Oh yeah. Campy rear hubs are much louder then Shimano hubs. The "buzz" of a free-wheeling Campy hub is startingly loud actually. When I made the Shimano to Campy switch, my riding buddy had a couple "what the heck is that???" looks when I started coasting. It's not an issue if you keep pedalling though.
post #7 of 65
I have been happy with shimano components on my Mt Bikes, but I must say, when I demo'd road bikes, I really liked how smooth the Ultegra components felt when I made adjustments.
post #8 of 65
(Ultegra is Shimano)
post #9 of 65
Quote:
Originally Posted by Whiteroom View Post
(Ultegra is Shimano)
Has anyone ever told you that I'm blonde?
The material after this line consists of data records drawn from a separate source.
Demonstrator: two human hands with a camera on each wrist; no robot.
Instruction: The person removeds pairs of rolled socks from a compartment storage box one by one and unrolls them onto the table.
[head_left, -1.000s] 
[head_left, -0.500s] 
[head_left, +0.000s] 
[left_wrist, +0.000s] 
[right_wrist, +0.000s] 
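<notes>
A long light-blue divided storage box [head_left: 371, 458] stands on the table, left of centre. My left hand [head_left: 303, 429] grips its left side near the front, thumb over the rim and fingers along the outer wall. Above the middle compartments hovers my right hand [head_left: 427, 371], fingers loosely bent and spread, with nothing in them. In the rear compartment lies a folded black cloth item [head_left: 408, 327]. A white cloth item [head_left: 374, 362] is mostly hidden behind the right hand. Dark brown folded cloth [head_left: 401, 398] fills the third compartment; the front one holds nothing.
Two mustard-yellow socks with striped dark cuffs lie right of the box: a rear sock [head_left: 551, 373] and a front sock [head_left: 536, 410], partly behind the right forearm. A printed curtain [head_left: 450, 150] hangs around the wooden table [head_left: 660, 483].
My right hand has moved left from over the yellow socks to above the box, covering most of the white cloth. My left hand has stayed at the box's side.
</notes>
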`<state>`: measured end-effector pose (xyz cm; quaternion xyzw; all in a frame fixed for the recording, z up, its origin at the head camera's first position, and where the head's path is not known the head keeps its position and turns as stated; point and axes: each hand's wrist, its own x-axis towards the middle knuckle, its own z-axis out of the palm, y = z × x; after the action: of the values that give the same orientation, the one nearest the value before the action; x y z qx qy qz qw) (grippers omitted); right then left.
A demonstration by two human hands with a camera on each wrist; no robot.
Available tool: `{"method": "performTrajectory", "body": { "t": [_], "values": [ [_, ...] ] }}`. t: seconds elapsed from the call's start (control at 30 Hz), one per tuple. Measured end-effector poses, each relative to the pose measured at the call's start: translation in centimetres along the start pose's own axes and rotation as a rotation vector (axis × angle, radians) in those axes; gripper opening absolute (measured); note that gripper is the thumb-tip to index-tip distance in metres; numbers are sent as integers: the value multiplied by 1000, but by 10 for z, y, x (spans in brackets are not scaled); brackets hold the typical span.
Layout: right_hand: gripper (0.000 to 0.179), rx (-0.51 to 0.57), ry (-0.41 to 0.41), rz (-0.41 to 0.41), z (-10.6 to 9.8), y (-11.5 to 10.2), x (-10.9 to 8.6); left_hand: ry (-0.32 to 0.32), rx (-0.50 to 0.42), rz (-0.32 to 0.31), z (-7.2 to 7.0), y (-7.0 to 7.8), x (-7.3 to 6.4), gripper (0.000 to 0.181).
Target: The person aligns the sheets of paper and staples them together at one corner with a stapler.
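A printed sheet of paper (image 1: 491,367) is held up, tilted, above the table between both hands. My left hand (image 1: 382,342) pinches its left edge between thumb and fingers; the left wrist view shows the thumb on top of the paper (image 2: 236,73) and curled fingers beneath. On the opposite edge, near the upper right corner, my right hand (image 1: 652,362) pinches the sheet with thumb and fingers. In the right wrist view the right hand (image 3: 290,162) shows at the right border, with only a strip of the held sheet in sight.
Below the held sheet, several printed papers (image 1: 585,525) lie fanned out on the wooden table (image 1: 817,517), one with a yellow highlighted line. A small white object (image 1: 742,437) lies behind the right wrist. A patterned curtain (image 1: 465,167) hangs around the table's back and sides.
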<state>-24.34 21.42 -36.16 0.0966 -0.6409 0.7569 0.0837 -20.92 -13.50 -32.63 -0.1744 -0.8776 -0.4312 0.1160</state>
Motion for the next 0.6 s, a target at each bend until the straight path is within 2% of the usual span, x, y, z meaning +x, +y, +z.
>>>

Some days more so than others.
All I know is that I never see the name ultegra(model ultegra, not brand, as it were) on mt bikes and saw Ultegra on many road bikes when I was demoing.

I'm fairly knowledgeable about mt bikes, though I still have tons to learn.

I'm just learning about road bikes and components now, and its amazing how much is different.
Huge!
post #10 of 65
Quote:
Originally Posted by trekchick View Post
All I know is that I never see the name ultegra(model ultegra, as it were) on mt bikes and saw Ultegra on road bikes.
I'm fairly knowledgeable about mt bikes, though I still have tons to learn.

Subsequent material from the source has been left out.